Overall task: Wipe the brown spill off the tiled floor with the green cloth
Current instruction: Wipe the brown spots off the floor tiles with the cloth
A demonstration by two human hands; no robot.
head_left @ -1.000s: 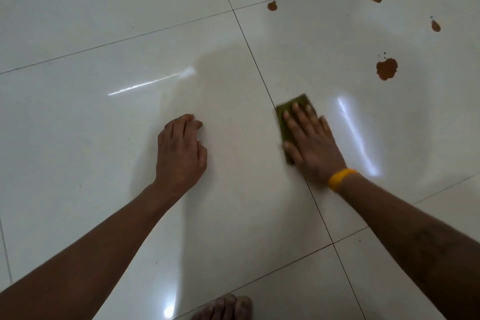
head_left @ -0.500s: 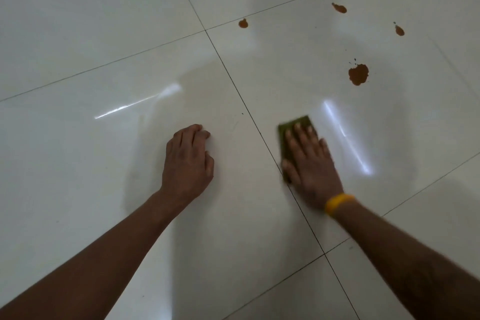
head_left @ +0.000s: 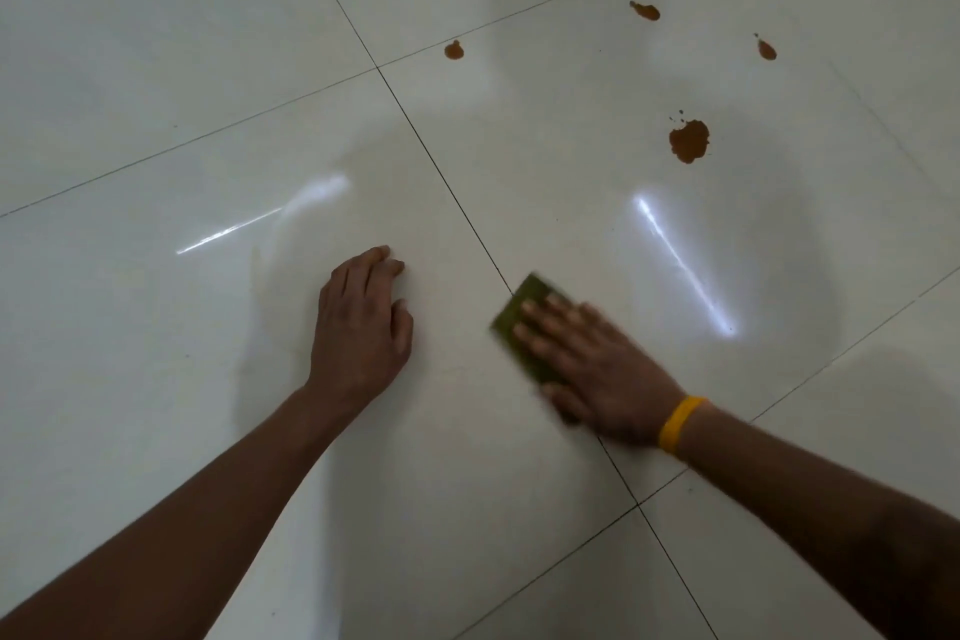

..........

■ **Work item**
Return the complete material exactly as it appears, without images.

■ **Task response**
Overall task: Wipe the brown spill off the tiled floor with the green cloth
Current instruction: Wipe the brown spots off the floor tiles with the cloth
A demonstration by two human hands; no robot.
head_left @ -1.000s: 
head_left @ -0.500s: 
head_left @ +0.000s: 

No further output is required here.